Could you set down every record below exactly as it appears?

START Records for processing

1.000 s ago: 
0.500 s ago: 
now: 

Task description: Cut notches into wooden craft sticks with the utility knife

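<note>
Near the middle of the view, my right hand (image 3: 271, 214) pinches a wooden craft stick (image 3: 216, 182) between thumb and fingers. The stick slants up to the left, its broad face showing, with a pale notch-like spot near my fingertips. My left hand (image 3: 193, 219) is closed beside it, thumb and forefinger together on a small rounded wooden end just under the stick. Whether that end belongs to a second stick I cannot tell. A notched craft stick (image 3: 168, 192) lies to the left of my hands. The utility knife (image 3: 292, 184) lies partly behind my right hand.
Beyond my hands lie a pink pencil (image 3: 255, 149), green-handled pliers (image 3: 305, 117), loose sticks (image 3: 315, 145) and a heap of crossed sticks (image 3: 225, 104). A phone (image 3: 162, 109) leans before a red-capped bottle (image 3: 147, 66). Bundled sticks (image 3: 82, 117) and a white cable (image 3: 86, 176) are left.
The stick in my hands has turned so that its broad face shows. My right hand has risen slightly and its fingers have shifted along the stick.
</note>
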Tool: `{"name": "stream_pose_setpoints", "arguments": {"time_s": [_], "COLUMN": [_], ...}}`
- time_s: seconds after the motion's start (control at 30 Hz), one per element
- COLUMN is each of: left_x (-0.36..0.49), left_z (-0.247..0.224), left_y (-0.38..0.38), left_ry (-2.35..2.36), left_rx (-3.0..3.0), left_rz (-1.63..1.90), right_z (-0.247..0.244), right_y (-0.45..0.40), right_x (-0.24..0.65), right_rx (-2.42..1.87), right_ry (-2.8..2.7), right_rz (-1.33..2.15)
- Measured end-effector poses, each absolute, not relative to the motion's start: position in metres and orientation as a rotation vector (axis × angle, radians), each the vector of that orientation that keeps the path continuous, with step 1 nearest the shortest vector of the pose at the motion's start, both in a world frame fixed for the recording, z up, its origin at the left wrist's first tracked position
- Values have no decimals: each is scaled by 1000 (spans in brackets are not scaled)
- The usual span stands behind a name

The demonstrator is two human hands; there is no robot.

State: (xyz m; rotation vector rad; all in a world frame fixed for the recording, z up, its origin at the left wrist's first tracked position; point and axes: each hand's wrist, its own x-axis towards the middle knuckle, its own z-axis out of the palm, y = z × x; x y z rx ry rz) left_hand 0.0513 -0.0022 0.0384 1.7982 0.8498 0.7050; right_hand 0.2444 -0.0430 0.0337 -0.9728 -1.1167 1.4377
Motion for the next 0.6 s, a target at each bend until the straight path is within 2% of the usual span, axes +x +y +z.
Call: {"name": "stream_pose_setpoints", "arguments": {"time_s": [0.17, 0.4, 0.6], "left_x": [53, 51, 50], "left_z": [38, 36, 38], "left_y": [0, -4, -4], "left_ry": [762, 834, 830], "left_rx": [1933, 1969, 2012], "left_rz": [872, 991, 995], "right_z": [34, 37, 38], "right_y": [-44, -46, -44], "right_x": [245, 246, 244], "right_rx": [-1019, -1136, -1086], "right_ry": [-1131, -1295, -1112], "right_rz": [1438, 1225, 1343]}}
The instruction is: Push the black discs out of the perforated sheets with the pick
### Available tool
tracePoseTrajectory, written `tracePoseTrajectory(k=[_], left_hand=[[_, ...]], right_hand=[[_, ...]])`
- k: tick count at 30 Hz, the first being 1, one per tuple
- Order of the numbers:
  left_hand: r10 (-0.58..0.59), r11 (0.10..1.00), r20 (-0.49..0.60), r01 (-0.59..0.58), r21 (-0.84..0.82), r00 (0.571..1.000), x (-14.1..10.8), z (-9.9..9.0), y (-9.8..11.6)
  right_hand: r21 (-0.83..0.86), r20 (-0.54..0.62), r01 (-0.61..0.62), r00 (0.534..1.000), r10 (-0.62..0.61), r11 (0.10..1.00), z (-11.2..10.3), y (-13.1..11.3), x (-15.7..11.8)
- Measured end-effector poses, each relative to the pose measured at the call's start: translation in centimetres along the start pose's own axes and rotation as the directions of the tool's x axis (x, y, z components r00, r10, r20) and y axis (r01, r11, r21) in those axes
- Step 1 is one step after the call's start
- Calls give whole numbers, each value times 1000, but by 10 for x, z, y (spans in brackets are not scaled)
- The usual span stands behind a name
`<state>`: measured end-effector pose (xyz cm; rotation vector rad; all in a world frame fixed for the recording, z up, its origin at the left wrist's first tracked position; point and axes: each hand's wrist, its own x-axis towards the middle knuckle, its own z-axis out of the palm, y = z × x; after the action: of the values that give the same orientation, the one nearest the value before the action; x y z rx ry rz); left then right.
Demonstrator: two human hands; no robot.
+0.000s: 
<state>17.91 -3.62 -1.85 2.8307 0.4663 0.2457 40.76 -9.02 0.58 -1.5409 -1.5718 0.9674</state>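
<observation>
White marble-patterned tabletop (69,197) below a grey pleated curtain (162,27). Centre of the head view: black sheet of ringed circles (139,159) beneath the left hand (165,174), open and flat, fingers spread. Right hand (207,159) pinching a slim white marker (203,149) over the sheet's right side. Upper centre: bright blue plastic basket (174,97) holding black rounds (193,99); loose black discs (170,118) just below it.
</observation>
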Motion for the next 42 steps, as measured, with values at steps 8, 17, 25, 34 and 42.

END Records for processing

Written answer:
1.000 s ago: 
0.500 s ago: 
now: 

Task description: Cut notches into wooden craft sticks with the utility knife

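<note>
Near the middle of the view, my right hand (image 3: 271, 214) pinches a wooden craft stick (image 3: 216, 182) between thumb and fingers. The stick slants up to the left, its broad face showing, with a pale notch-like spot near my fingertips. My left hand (image 3: 193, 219) is closed beside it, thumb and forefinger together on a small rounded wooden end just under the stick. Whether that end belongs to a second stick I cannot tell. A notched craft stick (image 3: 168, 192) lies to the left of my hands. The utility knife (image 3: 292, 184) lies partly behind my right hand.
Beyond my hands lie a pink pencil (image 3: 255, 149), green-handled pliers (image 3: 305, 117), loose sticks (image 3: 315, 145) and a heap of crossed sticks (image 3: 225, 104). A phone (image 3: 162, 109) leans before a red-capped bottle (image 3: 147, 66). Bundled sticks (image 3: 82, 117) and a white cable (image 3: 86, 176) are left.
The stick in my hands has turned so that its broad face shows. My right hand has risen slightly and its fingers have shifted along the stick.
</note>
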Tool: `{"name": "stream_pose_setpoints", "arguments": {"time_s": [_], "COLUMN": [_], ...}}`
- time_s: seconds after the motion's start (control at 30 Hz), one per element
- COLUMN is each of: left_x (-0.36..0.49), left_z (-0.247..0.224), left_y (-0.38..0.38), left_ry (-2.35..2.36), left_rx (-3.0..3.0), left_rz (-1.63..1.90), right_z (-0.247..0.244), right_y (-0.45..0.40), right_x (-0.24..0.65), right_rx (-2.42..1.87), right_ry (-2.8..2.7), right_rz (-1.33..2.15)
- Measured end-effector poses, each absolute, not relative to the motion's start: position in metres and orientation as a rotation vector (axis × angle, radians), each the vector of that orientation that keeps the path continuous, with step 1 nearest the shortest vector of the pose at the motion's start, both in a world frame fixed for the recording, z up, its origin at the left wrist's first tracked position
- Values have no decimals: each is scaled by 1000 (spans in brackets are not scaled)
- The usual span stands behind a name

The demonstrator is two human hands; there is no robot.

State: (xyz m; rotation vector rad; all in a world frame fixed for the recording, z up, its origin at the left wrist's first tracked position; point and axes: each hand's wrist, its own x-axis towards the middle knuckle, its own z-axis out of the palm, y = z × x; x y z rx ry rz) left_hand 0.0513 -0.0022 0.0384 1.7982 0.8498 0.7050; right_hand 0.2444 -0.0430 0.0337 -0.9728 -1.1167 1.4377
Motion for the next 0.6 s, a target at each bend until the straight path is within 2% of the usual span, axes +x +y +z.
Call: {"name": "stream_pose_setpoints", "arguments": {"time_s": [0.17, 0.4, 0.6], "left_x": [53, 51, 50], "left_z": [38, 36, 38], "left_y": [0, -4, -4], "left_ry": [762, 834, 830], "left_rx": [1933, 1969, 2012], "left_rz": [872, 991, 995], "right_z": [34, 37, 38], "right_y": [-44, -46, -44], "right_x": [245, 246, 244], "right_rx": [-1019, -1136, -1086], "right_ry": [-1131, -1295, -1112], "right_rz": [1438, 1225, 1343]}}
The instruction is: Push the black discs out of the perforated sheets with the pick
### Available tool
tracePoseTrajectory, written `tracePoseTrajectory(k=[_], left_hand=[[_, ...]], right_hand=[[_, ...]])`
- k: tick count at 30 Hz, the first being 1, one per tuple
- Order of the numbers:
  left_hand: r10 (-0.58..0.59), r11 (0.10..1.00), r20 (-0.49..0.60), r01 (-0.59..0.58), r21 (-0.84..0.82), r00 (0.571..1.000), x (-14.1..10.8), z (-9.9..9.0), y (-9.8..11.6)
  right_hand: r21 (-0.83..0.86), r20 (-0.54..0.62), r01 (-0.61..0.62), r00 (0.534..1.000), r10 (-0.62..0.61), r11 (0.10..1.00), z (-11.2..10.3), y (-13.1..11.3), x (-15.7..11.8)
- Measured end-effector poses, each relative to the pose measured at the call's start: translation in centimetres along the start pose's own axes and rotation as the directions of the tool's x axis (x, y, z components r00, r10, r20) and y axis (r01, r11, r21) in those axes
- Step 1 is one step after the call's start
- Calls give whole numbers, each value times 1000, but by 10 for x, z, y (spans in brackets are not scaled)
- The usual span stands behind a name
`<state>`: measured end-effector pose (xyz cm; rotation vector rad; all in a world frame fixed for the recording, z up, its origin at the left wrist's first tracked position; point and axes: each hand's wrist, its own x-axis towards the middle knuckle, its own z-axis out of the palm, y = z × x; after the action: of the values that give the same orientation, the one nearest the value before the action; x y z rx ry rz); left then right.
Demonstrator: two human hands; no robot.
+0.000s: 
<state>17.91 -3.62 -1.85 2.8307 0.4663 0.2457 40.76 -9.02 0.58 -1.5409 -1.5718 0.9674</state>
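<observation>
White marble-patterned tabletop (69,197) below a grey pleated curtain (162,27). Centre of the head view: black sheet of ringed circles (139,159) beneath the left hand (165,174), open and flat, fingers spread. Right hand (207,159) pinching a slim white marker (203,149) over the sheet's right side. Upper centre: bright blue plastic basket (174,97) holding black rounds (193,99); loose black discs (170,118) just below it.
</observation>
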Motion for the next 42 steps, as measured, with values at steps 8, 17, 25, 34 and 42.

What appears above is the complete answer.